What this task involves: Look through the material below and show every line with the word "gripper".

┌──

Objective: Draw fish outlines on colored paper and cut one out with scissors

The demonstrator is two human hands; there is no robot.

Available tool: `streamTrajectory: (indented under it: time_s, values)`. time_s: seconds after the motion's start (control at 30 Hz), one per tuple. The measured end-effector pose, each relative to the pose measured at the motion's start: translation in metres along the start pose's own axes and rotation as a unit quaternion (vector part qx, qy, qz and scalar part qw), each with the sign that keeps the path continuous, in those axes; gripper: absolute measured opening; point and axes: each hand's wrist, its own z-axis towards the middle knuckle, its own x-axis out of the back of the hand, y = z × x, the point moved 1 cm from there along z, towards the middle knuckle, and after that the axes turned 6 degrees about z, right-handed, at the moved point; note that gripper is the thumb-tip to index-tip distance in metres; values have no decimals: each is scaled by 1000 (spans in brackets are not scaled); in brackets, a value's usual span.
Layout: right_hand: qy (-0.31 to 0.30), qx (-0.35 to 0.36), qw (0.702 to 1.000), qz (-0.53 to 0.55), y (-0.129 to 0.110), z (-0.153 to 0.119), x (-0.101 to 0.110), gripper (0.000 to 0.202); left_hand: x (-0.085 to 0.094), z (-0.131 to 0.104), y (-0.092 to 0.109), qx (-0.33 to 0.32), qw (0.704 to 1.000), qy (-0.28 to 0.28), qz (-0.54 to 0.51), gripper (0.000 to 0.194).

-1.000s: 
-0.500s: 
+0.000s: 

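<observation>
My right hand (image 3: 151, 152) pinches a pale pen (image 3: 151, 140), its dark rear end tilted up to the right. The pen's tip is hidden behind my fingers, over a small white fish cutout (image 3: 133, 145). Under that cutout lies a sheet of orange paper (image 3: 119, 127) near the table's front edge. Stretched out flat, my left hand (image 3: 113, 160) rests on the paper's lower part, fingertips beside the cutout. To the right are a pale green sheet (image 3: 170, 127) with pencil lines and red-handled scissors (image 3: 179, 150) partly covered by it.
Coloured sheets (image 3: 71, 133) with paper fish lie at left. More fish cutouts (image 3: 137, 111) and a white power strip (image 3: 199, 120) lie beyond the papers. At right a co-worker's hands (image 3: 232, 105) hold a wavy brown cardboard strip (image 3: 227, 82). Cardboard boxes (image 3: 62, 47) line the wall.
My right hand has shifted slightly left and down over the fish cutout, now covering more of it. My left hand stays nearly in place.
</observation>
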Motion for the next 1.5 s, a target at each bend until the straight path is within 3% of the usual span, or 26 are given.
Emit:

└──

Exercise response:
Available tool: `streamTrajectory: (indented under it: time_s, values)`. time_s: seconds after the motion's start (control at 30 Hz), one per tuple. The measured end-effector pose, each relative to the pose measured at the motion's start: translation in metres along the start pose's own axes and rotation as a unit quaternion (vector part qx, qy, qz and scalar part qw), each with the sign that keeps the path continuous, in those axes; gripper: absolute measured opening; point and axes: each hand's wrist, its own z-axis towards the middle knuckle, its own x-axis out of the back of the hand, y = z × x, the point moved 1 cm from there along z, towards the middle knuckle, and after that the axes turned 6 degrees about z, right-handed, at the moved point; note that gripper is the thumb-tip to index-tip distance in metres; values have no decimals: each is scaled by 1000 (spans in brackets are not scaled); in brackets, a value's usual span.
Layout: right_hand: qy (-0.31 to 0.30), qx (-0.35 to 0.36), qw (0.702 to 1.000), qz (-0.53 to 0.55), y (-0.129 to 0.110), z (-0.153 to 0.119), x (-0.101 to 0.110), gripper (0.000 to 0.202); left_hand: x (-0.085 to 0.094), z (-0.131 to 0.104), y (-0.092 to 0.109), qx (-0.33 to 0.32), qw (0.704 to 1.000), qy (-0.28 to 0.28), qz (-0.54 to 0.51), gripper (0.000 to 0.194).

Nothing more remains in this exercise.